*Aim of the exercise*: Reproduce exactly, leaving out pictures, each line from the one holding "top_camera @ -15" through the final line of the listing, and add nothing.
..........
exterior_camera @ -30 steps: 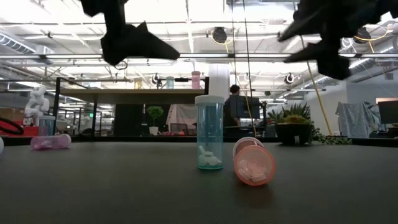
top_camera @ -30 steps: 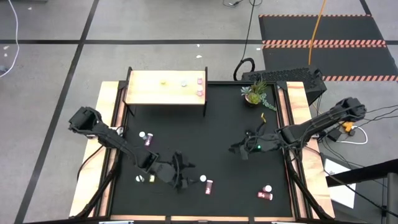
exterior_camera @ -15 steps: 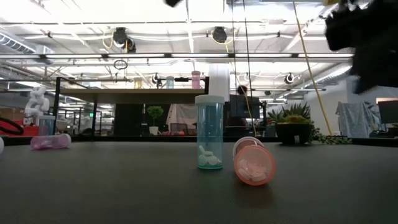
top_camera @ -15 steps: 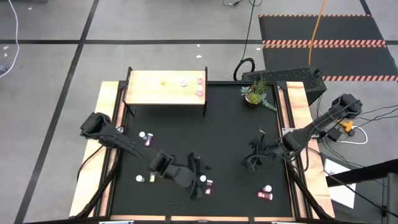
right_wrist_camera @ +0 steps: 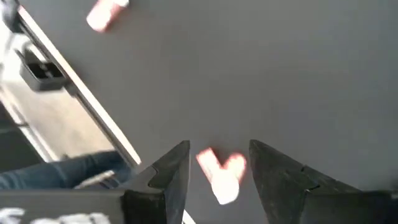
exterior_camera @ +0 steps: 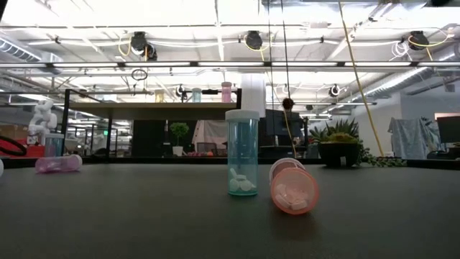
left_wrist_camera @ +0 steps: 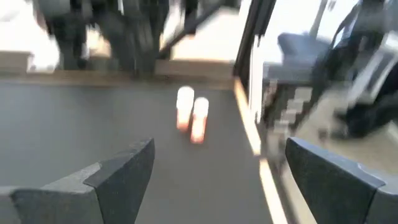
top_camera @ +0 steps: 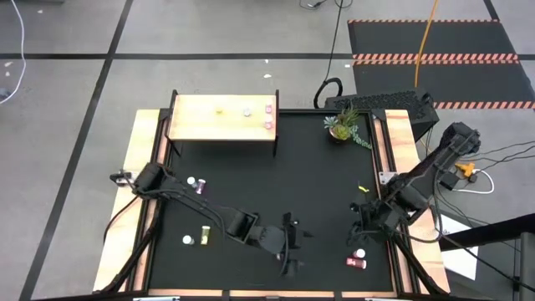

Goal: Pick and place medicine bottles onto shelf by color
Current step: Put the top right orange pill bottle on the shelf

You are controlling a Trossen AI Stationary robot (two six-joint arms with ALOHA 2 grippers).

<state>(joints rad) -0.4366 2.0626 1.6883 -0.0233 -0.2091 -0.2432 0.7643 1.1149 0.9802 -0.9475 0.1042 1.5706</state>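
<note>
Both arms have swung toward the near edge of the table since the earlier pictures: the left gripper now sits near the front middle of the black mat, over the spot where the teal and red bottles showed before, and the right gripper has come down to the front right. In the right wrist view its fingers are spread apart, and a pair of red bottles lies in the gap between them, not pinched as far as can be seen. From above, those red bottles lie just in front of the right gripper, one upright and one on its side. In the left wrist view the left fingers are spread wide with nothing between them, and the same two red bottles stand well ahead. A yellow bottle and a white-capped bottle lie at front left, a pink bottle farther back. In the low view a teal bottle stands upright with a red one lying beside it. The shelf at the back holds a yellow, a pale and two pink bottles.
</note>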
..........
*Solution for this problem*:
top_camera @ -15 steps: 
right_wrist_camera @ +0 steps: 
exterior_camera @ +0 steps: 
left_wrist_camera @ +0 steps: 
top_camera @ +0 steps: 

Goal: Pick and place medicine bottles onto shelf by color
Current step: Put the top right orange pill bottle on the shelf

You are controlling a Trossen AI Stationary robot (two six-joint arms with ALOHA 2 grippers).

<state>(joints rad) -0.4366 2.0626 1.6883 -0.0233 -0.2091 -0.2432 0.7643 1.1149 0.9802 -0.9475 0.1042 1.5706</state>
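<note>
Both arms have swung toward the near edge of the table since the earlier pictures: the left gripper now sits near the front middle of the black mat, over the spot where the teal and red bottles showed before, and the right gripper has come down to the front right. In the right wrist view its fingers are spread apart, and a pair of red bottles lies in the gap between them, not pinched as far as can be seen. From above, those red bottles lie just in front of the right gripper, one upright and one on its side. In the left wrist view the left fingers are spread wide with nothing between them, and the same two red bottles stand well ahead. A yellow bottle and a white-capped bottle lie at front left, a pink bottle farther back. In the low view a teal bottle stands upright with a red one lying beside it. The shelf at the back holds a yellow, a pale and two pink bottles.
</note>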

No part of the exercise remains open.